EFE, liberada de las limitaciones iniciales, originadas por su inexcusable dependencia política, ha sabido ponerse al día, digitalizar su inmenso archivo fotográfico, abrirse a Internet, desarrollar nuevas ofertas en toda clase de soportes, convertirse en una empresa multimedia, aumentar su clientela más allá de la convencional de la prensa escrita, ser el vehículo eficaz y solvente para la información general y, en esta hora confusa en la que nos preguntamos hacia dónde va el periodismo, adaptar su trabajo a las nuevas y complejas necesidades.

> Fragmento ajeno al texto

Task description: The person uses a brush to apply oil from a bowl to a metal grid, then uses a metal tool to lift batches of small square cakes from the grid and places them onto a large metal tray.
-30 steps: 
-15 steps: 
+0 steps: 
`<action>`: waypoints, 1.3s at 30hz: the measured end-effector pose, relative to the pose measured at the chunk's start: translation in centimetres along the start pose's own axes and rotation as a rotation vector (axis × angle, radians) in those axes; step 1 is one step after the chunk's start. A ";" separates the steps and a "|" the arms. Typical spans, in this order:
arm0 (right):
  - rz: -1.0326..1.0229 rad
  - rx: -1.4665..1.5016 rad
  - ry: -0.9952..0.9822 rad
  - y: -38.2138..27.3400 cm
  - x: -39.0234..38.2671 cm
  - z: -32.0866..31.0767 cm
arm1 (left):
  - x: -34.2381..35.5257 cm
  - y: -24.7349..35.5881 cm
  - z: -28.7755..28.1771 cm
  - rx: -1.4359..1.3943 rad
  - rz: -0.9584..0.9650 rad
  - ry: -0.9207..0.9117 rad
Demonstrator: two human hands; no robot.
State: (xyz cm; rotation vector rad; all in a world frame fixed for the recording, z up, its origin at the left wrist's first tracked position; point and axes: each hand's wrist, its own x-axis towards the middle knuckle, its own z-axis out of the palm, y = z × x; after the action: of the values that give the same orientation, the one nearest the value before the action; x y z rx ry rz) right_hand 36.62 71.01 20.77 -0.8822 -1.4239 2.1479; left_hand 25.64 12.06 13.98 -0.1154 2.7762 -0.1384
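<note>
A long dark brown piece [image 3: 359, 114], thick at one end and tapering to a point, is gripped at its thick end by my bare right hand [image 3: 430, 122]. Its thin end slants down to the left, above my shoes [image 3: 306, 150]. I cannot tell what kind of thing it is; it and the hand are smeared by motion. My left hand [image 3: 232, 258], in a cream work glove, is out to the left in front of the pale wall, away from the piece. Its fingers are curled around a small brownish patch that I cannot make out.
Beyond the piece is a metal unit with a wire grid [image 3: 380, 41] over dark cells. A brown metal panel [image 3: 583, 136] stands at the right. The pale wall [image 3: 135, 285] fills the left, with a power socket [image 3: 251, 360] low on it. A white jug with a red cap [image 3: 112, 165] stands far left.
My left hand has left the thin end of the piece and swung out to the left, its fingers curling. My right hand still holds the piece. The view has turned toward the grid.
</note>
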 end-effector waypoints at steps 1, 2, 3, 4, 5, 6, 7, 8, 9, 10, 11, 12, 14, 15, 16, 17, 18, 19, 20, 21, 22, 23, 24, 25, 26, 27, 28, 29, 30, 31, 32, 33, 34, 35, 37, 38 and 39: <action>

El ejemplo de EFE, el de otra destacada agencia, Europa Press, nacida algunos años después y enteramente privada, y el de otros muchos periódicos españoles que resisten a la espera de que lleguen tiempos mejores, debe animar al conjunto del mundo de la comunicación a buscar nuevas formas de supervivencia. Hemos dejado atrás el perro hinchado y ahora hay que exprimir con talento el limón informativo. Porque el periodismo sigue siendo, en su esencia, lo mismo que antes, lo que ha sido siempre: contar lo que pasa. Aunque para la pregunta «¿Hacia dónde va el periodismo? » nadie tenga la respuesta, porque no es fácil anticipar hacia donde se dirige esta profesión en estos momentos de duda. Aunque sí sabemos para qué sirve el periodismo: para reseñar los acontecimientos, para jerarquizar esa voluminosa información que nos llega por todas partes, para crear una opinión pública que es fundamental en la buena marcha de la democracia y para seguir confirmando cada día lo acertada que es esa definición de noticia como algo que alguien, en alguna parte, no quiere que se publique.

El periodismo no es una fábrica de sueños, como definió el cine el ruso Ilia Ehrenburg, sino más bien, como la novela para Stendhal, un espejo a lo largo del camino. Es un oficio parecido al de los poetas, aunque ellos miren hacia dentro y los cronistas hacia fuera. Los periodistas no son notarios, ni guías espirituales, ni agentes de la autoridad, ni jueces, ni fiscales, ni abogados de pleitos pobres, ni hombres de negocios, ni guardianes en el centeno. Solo son unas personas curiosas que se preguntan al salir de casa, tras mirar el color de la mañana, qué está pasando aquí y a ver cómo lo explican. «Andar y contar es mi oficio», decía de sí mismo Chaves Nogales, una de las figuras del periodismo del siglo pasado, ahora rescatada para el gran público gracias a la reedición de algunas de sus deslumbrantes obras, como la biografía del torero Juan Belmonte o sus crónicas de guerra, que más brillo ha dado a esta humilde profesión.

Humilde, sí. No es un adjetivo que se prodigue en estos tiempos revueltos en los que un becario provisto de un micrófono —salvemos las excepciones que haya que salvar— le puede decir a cualquiera eso de «usted no sabe con quién está hablando». El periodismo tiene que tener, en conjunto, un peso indudable en la sociedad, como contrapoder necesario, pero los periodistas, individualmente, no deben creerse el ombligo del mundo —porque no lo son— ni presumir de nada. La libertad de expresión no es una exclusiva para uso privado de ellos. Está al alcance de todos.

Pero los periodistas, en esta hora confusa, deberán seguir siendo fieles a la recomendación de Indro Montanelli sobre la esencia de su oficio: «Comprender, resumir, elegir, informar y explicar, con brío, pero con honestidad». Sin olvidar tampoco lo que ha dicho Wolfe: «Muchos periodistas jóvenes no salen a la calle. Es algo que no me entra en la cabeza. ¿Cómo puede escribir alguien una línea sobre nada sin salir a la calle a preguntar?». _

Ha sido, a lo largo de su larga trayectoria periodística, director del diario "Madrid" y presidente de la agencia EFE, entre otros muchos cargos.